My prediction for no fresh changes in physics for next 50 years, made after discovery of Higgs boson, has fortunately been overturned by the radical new mathematics in multidimensional symmetries, further work on dark matter and dark energy and the possibility that the Higgs boson might have been an artifact after all. Significant work on new possibilities have emerged in 2013 and 2014, making it likely (25% chance)  that by 2025 i.e. just 10 years and much before 2050 which I had earlier predicted, we will have completely new understanding of physics and cosmology which will change life forever. The number of planets detected by Kepler has exponentially increased the chances of contact with extraterrestrial life within next 50 years, initiated by human exploration rather than the other way round. Which might be within the lifetime of some people here (though not me!)

On computer technology, the role of increasing automation of processes reducing the need for human interface to make software work is increasingly removing mid level jobs. So we are going to have well paid innovators and low level  tech support jobs with fewer jobs in between – killing a lot of business models.
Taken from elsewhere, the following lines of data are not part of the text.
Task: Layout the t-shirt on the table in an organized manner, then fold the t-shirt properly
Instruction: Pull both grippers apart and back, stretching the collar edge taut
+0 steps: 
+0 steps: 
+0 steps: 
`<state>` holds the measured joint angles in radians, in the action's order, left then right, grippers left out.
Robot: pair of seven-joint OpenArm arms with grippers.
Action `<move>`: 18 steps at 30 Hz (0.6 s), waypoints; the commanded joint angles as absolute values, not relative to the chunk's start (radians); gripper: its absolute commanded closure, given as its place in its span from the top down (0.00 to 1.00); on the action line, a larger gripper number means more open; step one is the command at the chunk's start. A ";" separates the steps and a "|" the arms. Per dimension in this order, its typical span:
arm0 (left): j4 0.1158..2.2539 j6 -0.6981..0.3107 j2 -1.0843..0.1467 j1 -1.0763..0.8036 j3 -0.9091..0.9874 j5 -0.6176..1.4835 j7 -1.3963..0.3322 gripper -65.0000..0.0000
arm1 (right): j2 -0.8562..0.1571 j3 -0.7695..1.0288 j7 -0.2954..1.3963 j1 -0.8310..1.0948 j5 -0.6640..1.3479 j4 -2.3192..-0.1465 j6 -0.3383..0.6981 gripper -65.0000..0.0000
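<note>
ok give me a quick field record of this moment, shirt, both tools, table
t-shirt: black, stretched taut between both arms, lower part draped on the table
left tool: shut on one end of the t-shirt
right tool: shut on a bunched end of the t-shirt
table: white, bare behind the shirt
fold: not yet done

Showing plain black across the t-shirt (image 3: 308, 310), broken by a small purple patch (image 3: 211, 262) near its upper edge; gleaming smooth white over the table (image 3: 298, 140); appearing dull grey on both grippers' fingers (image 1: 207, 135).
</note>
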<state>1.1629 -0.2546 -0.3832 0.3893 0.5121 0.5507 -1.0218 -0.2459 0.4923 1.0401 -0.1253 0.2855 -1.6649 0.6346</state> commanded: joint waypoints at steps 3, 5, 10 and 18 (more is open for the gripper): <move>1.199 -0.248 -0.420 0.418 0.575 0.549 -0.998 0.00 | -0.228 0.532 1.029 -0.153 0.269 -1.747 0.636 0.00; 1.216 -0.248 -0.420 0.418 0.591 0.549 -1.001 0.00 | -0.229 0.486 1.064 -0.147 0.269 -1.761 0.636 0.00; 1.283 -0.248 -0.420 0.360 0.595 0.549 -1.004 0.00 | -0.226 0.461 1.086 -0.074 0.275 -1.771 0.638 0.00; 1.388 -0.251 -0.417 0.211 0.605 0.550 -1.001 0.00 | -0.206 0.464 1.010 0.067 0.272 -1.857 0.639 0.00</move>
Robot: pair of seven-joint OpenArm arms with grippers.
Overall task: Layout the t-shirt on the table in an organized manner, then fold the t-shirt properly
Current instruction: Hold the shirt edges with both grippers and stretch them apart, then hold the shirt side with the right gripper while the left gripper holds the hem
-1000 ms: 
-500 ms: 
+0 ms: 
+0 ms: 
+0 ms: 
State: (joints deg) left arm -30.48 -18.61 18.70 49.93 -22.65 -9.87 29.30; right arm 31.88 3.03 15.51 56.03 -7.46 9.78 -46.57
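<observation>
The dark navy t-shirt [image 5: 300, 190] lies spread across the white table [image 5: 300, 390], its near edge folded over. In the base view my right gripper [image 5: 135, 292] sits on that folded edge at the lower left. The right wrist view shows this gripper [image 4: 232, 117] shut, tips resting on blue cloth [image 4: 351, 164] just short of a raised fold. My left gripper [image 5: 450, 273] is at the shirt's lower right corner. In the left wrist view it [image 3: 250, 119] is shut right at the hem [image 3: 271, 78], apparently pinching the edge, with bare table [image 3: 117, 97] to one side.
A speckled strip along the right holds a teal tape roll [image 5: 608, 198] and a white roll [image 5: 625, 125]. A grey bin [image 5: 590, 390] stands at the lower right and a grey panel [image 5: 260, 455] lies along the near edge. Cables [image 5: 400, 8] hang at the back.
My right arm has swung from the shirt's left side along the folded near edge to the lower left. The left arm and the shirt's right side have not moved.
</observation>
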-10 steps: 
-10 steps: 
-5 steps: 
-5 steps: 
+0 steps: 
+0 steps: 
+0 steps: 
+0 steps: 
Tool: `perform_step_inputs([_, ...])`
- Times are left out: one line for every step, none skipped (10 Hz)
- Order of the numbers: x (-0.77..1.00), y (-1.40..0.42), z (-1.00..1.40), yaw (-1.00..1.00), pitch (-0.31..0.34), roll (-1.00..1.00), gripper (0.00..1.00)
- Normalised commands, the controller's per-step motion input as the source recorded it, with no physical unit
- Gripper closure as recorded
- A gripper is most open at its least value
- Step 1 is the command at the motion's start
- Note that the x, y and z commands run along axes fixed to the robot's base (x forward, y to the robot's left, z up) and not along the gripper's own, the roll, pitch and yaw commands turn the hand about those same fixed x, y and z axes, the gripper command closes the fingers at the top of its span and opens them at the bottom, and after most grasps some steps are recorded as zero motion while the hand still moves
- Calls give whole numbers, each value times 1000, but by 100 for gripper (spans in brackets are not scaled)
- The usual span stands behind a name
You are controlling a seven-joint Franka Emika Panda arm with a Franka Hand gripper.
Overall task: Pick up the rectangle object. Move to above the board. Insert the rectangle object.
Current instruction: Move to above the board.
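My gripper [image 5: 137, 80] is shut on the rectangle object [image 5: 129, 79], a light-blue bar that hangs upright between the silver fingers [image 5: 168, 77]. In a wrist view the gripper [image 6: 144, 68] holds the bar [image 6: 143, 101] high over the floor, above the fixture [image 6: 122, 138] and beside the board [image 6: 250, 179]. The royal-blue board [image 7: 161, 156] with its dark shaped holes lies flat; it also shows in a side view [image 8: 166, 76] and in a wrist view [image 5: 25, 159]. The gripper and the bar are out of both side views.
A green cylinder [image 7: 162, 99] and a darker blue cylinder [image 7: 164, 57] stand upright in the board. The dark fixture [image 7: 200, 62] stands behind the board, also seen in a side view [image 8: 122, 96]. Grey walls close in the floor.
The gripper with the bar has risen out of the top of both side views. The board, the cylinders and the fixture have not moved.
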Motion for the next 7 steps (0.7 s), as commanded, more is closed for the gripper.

It will again increase the distance between rich and poor. 2014 saw major work on virtual reality with many products reaching the developer market and I am reiterating my prediction for a change of gaming to immersive virtual reality by 2020 – and possible shift of movies into virtual reality mode by 2025.
2014 finally saw a lot of alternative energy sources coming with reducing costs. The oil at 100+ prices scenario gave an impetus to not only fracking (a most destructive and horrible oil binge on looting the environment) but also in solar and other accumulator technology. Paradoxically it is battery technology which has benefitted the most. Methods of increasing the storage capacity of batteries  are progressing (finally!) the way processing speeds of chips progressed before. The imbalance in technology focus has been corrected. Battery size reduction and charging speed increases are phenomenal and in near future i.e. before 2020 will affect the personal transport equations. Battery operated vehicles will increase in the richer parts of the world exponentially – despite the recent fall in oil prices threatening to cause a resurgence in fuel guzzling cars. I reiterate my prediction of no change in combustion cars but change my prediction to battery operated and hybrid cars – these are falling in price and along with solar technology which fell a lot in cost over last 2 years – will be the future. 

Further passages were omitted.